Un partenariat intercontinental au service du développement
Le Groupe de la Banque africaine de développement et la Banque centraméricaine d’intégration économique ont franchi une nouvelle étape dans leur coopération en signant une lettre d’intention stratégique visant à stimuler la croissance économique et le bien-être social dans leurs pays membres.
L’accord a été conclu à Washington D.C., en marge des réunions de printemps du Fonds monétaire international et du Groupe de la Banque mondiale.
Optimisation financière et nouveaux instruments
Ce partenariat s’inscrit dans le cadre des recommandations du G20 relatives à l’optimisation des bilans des banques multilatérales de développement, notamment en matière d’adéquation des fonds propres.
Les deux institutions entendent :
- développer de nouveaux instruments financiers
- partager les bonnes pratiques en financement du développement
- renforcer les capacités institutionnelles
- favoriser des mécanismes innovants comme les échanges d’exposition (EEA)
Ces initiatives visent à accroître la capacité de financement et à améliorer l’efficacité des interventions dans leurs zones respectives.
Vers une coopération renforcée
La signature de cette lettre d’intention constitue une première étape vers un partenariat plus structuré.

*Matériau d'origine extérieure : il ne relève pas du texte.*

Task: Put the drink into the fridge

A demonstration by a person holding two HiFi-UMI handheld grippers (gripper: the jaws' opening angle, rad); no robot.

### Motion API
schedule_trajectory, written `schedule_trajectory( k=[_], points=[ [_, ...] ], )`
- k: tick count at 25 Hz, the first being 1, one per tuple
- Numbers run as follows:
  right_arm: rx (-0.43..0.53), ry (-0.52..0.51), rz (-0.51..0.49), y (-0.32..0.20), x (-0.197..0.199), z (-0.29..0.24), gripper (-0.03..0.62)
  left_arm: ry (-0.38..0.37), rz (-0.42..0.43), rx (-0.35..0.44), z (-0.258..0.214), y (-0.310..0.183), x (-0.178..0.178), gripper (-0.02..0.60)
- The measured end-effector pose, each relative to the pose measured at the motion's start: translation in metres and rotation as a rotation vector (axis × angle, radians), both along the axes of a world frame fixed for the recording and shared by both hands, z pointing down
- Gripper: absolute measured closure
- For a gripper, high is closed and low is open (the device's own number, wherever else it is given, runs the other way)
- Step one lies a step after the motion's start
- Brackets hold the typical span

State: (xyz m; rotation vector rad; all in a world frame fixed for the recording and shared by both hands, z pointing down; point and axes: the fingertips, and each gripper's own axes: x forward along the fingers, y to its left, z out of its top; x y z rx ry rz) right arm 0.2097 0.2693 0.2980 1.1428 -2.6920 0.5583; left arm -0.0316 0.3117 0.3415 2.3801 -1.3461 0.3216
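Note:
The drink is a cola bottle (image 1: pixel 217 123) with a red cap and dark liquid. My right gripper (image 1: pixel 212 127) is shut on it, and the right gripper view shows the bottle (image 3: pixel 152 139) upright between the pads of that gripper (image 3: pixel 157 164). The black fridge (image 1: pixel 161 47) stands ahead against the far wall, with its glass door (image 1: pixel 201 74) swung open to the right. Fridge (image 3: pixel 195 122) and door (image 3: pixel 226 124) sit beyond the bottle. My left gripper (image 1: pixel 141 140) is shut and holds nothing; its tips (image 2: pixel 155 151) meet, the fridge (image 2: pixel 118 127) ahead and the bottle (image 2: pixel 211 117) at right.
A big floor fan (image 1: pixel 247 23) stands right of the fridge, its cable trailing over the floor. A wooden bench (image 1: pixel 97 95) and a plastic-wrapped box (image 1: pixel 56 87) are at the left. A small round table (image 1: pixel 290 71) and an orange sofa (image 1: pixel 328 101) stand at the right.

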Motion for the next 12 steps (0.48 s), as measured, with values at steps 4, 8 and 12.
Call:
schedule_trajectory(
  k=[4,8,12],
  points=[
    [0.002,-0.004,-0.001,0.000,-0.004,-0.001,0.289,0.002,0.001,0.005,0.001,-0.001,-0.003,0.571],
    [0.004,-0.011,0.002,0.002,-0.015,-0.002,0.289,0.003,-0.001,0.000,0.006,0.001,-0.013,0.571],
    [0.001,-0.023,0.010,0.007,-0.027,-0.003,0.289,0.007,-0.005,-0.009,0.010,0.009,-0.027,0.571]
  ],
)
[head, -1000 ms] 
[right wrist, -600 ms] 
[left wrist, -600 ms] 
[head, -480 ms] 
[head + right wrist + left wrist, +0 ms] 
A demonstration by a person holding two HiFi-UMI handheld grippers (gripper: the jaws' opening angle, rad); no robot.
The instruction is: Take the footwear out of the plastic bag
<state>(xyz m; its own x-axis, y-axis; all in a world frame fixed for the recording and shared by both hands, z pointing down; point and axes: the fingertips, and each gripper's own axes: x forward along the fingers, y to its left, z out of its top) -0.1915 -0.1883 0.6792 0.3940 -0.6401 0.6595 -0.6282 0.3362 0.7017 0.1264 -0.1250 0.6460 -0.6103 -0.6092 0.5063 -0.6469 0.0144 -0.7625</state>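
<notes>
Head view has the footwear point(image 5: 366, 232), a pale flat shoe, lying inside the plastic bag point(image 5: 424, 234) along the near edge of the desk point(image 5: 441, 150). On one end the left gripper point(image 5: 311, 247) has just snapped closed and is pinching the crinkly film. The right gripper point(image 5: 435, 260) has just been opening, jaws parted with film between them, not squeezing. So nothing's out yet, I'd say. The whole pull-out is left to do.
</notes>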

Les deux institutions ont annoncé leur volonté de conclure prochainement un protocole d’accord afin de formaliser et approfondir leur collaboration.
Parmi les pistes envisagées :
- la participation conjointe à des émissions obligataires
- le développement d’opérations financières communes
- une coopération accrue sur les marchés de capitaux
Des responsables engagés
L’accord a été signé par Hassatou N’Sele, vice-présidente chargée des Finances du Groupe de la Banque africaine de développement et Gisela Sánchez, présidente exécutive de la BCIE.
Pour Mme Sánchez, ce partenariat ouvre la voie à des avantages mutuels significatifs, notamment à travers des instruments innovants et des investissements conjoints.
Mme N’Sele a, de son côté, souligné le potentiel élevé de cette collaboration, fondé sur des profils de risque souverain similaires et une expérience commune réussie sur les marchés financiers.
Un levier pour la croissance et le bien-être social
Au-delà des aspects techniques, cet accord traduit une ambition claire : renforcer l’impact du financement du développement.
En combinant leurs expertises et leurs ressources, la Groupe de la Banque africaine de développement et la Banque centraméricaine d’intégration économique entendent :
- soutenir la croissance économique durable
- améliorer les conditions de vie des populations
- renforcer la résilience des économies membres
Ce partenariat entre institutions africaines et centraméricaines illustre une tendance croissante à la coopération Sud-Sud dans le financement du développement. Une dynamique appelée à jouer un rôle clé dans la mobilisation de ressources et la transformation économique des régions concernées.